*What you should do*
Show each line of the entries below in which the word "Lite" appears.

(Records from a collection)
=== Section Start ===
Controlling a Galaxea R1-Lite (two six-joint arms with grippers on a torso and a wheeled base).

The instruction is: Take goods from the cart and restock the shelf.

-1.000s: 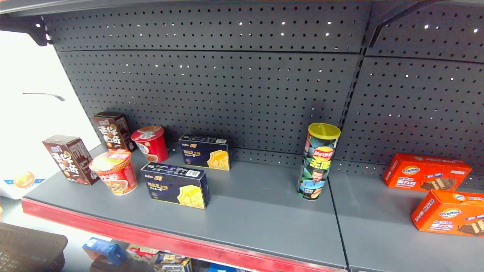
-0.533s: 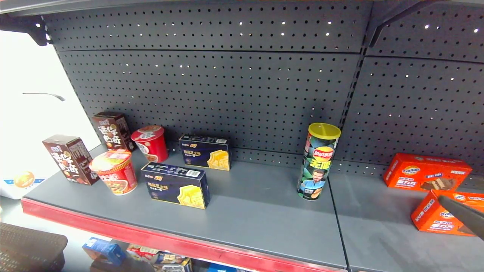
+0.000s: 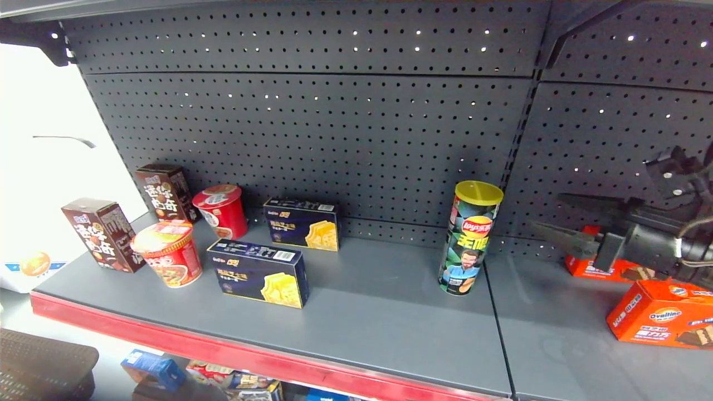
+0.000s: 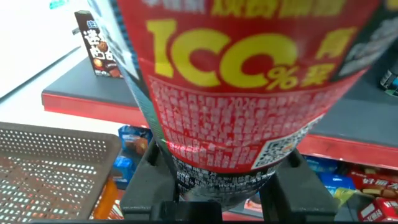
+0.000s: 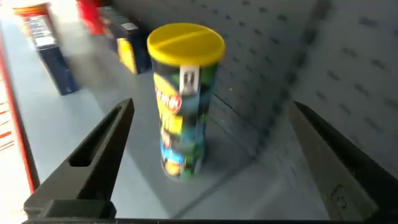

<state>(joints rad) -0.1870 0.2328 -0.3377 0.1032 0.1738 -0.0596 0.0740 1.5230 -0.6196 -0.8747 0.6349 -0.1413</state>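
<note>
Dark perforated panelling (image 3: 334, 139) backs a grey shelf (image 3: 379, 328) with a red front edge. Low at the far left, below the shelf's level, sits a brown mesh basket (image 3: 44, 362). The left wrist view shows it beneath the left gripper (image 4: 224, 186), whose jaws are clamped on either side of the base of a red canister (image 4: 239, 87) with yellow lettering, held in front of the red shelf edge. On the shelf's left end two brown boxes stand upright, one at the front (image 3: 103, 234) and one at the back (image 3: 167, 192). Just beside each is a red noodle cup, front (image 3: 167, 253) and back (image 3: 223, 210). Next come two dark blue boxes, one forward (image 3: 259, 273) and one against the panelling (image 3: 302, 224). Well apart from these, near the seam between shelf boards, a chips can (image 3: 469, 238) with a yellow lid stands upright. To its right the right gripper (image 3: 547, 211) hangs above the shelf with its fingers spread wide and pointing at the can, near it but not touching. Behind and beneath that arm lies an orange box (image 3: 590, 268), partly hidden, and a second orange box (image 3: 660, 312) rests nearer the front at the far right.
</note>
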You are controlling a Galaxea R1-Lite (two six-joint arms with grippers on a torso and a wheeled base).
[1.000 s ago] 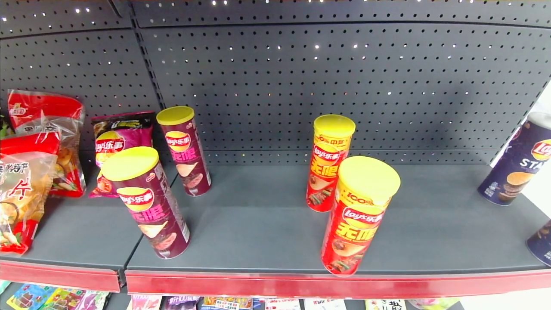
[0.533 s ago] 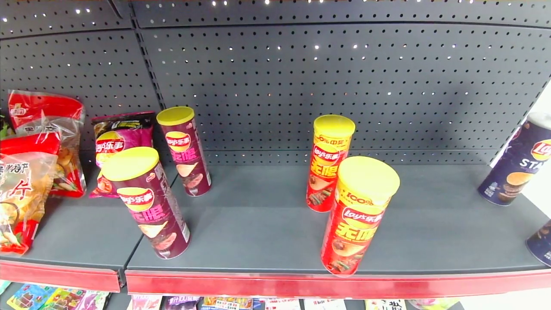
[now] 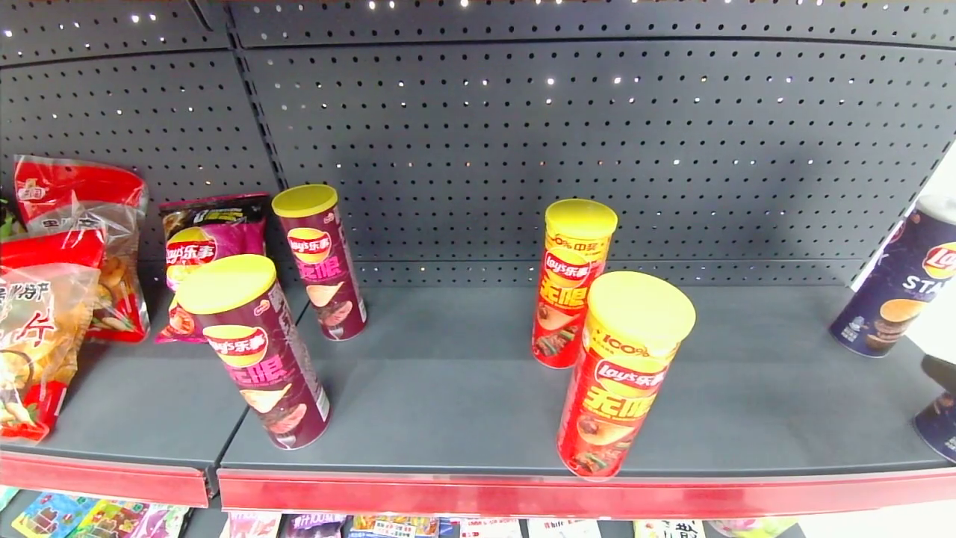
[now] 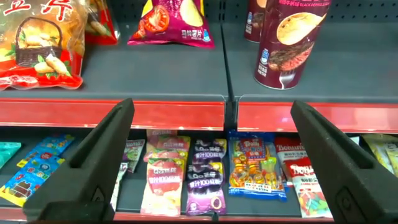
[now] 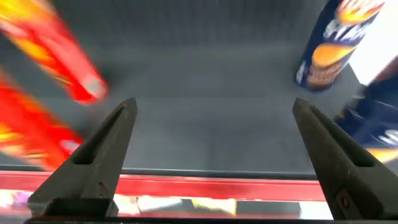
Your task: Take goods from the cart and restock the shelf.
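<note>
Left tool (image 4: 212, 104) apart, empty; right tool (image 5: 214, 101) likewise, before shelf (image 5: 205, 143) between red cans (image 5: 59, 50) and blue cans (image 5: 329, 50).

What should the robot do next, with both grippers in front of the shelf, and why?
Probably pull back toward the cart to fetch an item. The left gripper and right gripper are both open and hold nothing, so there is nothing to place yet, while the shelf has bare room between the purple cans and the red cans.
</note>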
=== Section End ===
*Result of the exercise*
Controlling a Galaxea R1-Lite (two six-joint arms with grippers on a torso and a wheeled base).
You are controlling a Galaxea R1-Lite (two six-joint arms with grippers on a torso and a wheeled base).

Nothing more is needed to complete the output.